Lorsqu’Ahraham émigra de Chaldée, son père Térach partit avec lui. Ils n’arrivèrent alors que jusqu’à Hamn, en Mésopotamie, à mi-chemin entre la Chaldée et Canaan [note 17]. C’est là que mourut Térach. Abraham, accompagné des siens, de son neveu Lot, de ses serviteurs et de ses troupeaux, poursuivit son voyage vers le pays qu’il ne connaissait point encore et dont Dieu lui-même lui indiquait la route. Ils arrivèrent donc par le nord dans le pays de Canaan, et pénétrèrent jusqu’au centre de la contrée, près de Sichem.

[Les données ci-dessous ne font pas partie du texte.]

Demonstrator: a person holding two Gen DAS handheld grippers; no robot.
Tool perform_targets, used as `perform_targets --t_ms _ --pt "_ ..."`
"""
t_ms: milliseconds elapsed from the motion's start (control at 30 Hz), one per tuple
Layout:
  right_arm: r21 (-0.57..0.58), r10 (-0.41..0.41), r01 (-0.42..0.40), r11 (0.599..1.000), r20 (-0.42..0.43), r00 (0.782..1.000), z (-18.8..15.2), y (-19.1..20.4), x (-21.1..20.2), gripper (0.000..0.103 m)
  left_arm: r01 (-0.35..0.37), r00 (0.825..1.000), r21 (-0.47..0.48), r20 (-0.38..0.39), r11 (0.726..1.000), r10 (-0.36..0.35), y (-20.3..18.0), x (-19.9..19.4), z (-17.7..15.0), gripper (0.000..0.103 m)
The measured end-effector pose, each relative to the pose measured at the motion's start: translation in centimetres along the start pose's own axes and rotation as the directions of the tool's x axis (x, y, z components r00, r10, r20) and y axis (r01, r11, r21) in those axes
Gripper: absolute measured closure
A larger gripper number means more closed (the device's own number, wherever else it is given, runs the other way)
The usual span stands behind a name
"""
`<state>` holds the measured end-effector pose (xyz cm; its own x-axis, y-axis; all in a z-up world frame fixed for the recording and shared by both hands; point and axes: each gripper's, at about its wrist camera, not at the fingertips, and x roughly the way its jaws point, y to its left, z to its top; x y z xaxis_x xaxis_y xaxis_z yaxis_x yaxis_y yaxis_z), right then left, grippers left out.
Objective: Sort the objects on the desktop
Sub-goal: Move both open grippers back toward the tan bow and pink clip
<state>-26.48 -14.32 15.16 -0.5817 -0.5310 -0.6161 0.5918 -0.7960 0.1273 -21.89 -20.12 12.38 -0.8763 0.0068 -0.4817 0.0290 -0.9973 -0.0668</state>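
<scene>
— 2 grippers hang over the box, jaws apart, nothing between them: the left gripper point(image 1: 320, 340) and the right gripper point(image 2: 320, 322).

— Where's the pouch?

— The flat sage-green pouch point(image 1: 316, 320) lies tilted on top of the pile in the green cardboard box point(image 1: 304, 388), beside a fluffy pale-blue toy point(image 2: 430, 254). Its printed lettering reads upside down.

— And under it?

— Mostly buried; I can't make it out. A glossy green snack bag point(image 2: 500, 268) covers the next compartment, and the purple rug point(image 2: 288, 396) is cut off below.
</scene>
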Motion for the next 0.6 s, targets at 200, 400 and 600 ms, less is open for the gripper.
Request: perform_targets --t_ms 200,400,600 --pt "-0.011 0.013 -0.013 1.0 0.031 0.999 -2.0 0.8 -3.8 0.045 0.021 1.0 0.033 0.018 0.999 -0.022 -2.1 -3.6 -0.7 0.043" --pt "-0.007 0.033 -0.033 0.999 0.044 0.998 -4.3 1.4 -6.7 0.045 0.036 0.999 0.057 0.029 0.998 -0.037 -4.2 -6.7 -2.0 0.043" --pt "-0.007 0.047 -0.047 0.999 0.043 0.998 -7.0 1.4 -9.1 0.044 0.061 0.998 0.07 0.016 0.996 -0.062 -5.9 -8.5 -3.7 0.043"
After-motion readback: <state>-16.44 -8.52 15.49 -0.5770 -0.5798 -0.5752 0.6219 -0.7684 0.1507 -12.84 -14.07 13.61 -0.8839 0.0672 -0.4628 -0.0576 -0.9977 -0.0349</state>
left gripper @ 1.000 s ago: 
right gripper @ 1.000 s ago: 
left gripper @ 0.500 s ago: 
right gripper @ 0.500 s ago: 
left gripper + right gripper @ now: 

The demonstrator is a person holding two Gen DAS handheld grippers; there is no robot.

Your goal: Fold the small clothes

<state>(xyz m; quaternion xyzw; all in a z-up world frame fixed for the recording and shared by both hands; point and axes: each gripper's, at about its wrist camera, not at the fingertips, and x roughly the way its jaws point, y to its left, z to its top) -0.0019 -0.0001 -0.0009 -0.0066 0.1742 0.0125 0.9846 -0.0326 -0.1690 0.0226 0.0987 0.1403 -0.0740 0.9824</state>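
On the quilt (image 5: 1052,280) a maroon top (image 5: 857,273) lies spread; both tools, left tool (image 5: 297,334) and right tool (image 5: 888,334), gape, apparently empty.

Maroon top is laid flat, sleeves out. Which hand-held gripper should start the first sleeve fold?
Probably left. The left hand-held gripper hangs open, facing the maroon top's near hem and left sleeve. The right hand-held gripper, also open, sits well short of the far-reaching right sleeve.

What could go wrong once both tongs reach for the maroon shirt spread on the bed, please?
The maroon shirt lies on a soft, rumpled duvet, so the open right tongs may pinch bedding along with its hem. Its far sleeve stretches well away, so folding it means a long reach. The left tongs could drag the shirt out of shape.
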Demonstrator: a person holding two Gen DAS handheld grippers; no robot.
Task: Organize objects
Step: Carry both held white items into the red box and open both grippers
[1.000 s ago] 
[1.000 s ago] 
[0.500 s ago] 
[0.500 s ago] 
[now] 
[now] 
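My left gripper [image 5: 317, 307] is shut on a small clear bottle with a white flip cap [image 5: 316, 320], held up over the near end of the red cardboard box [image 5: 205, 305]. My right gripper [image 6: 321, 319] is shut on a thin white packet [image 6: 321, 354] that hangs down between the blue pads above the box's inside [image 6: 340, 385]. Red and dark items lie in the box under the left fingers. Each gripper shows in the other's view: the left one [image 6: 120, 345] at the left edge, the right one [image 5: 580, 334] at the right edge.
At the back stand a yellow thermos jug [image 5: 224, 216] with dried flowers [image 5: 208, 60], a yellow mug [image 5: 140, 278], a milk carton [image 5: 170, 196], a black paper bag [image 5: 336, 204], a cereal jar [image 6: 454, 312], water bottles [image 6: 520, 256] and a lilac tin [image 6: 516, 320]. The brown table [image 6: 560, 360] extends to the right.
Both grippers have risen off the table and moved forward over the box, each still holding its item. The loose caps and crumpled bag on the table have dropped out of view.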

Elle était habitée par des populations belliqueuses ; les villes étaient fortifiées, et chacune avait son propre roi. Ces Cananéens étaient païens, et bien qu’il y eût parmi eux des exceptions, des exemples de crainte de Dieu et de foi, comme l’histoire d’Abraham nous l’apprend, ils étaient en général tombés très bas ; leur grossière idolâtrie et leur immoralité devaient les exposer avant d’autres aux coups du jugement. Etranger dans un pays inconnu, entouré de peuplades ennemies et idolâtres, Abraham n’avait, semble-t-il, rien gagné à changer de séjour. Le Seigneur lui apparaît pour la seconde fois et le console par une promesse inattendue. Lors de sa vocation, Dieu lui avait simplement promis de lui montrer le pays où il devrait habiter. Maintenant, il fait plus : il sanctifie lui-même, par son apparition et par sa révélation, cette terre profanée par le paganisme, et il dit à son serviteur : « Je donnerai ce pays à toi et à ta postérité ». Ce pays sera la propriété du peuple saint, eu qui doivent être bénies toutes les familles de la terre ; ce sera un lieu de bénédiction, d’où la lumière et la vérité se répandront chez tous les païens, où le culte du vrai Dieu s’établira d’abord, et où il se révélera de siècle en siècle, en un mot, le centre du royaume de Dieu ; et de la race d’Abraham, qui y aura sa patrie terrestre, l’Esprit de Dieu se communiquera à l’humanité tout entière.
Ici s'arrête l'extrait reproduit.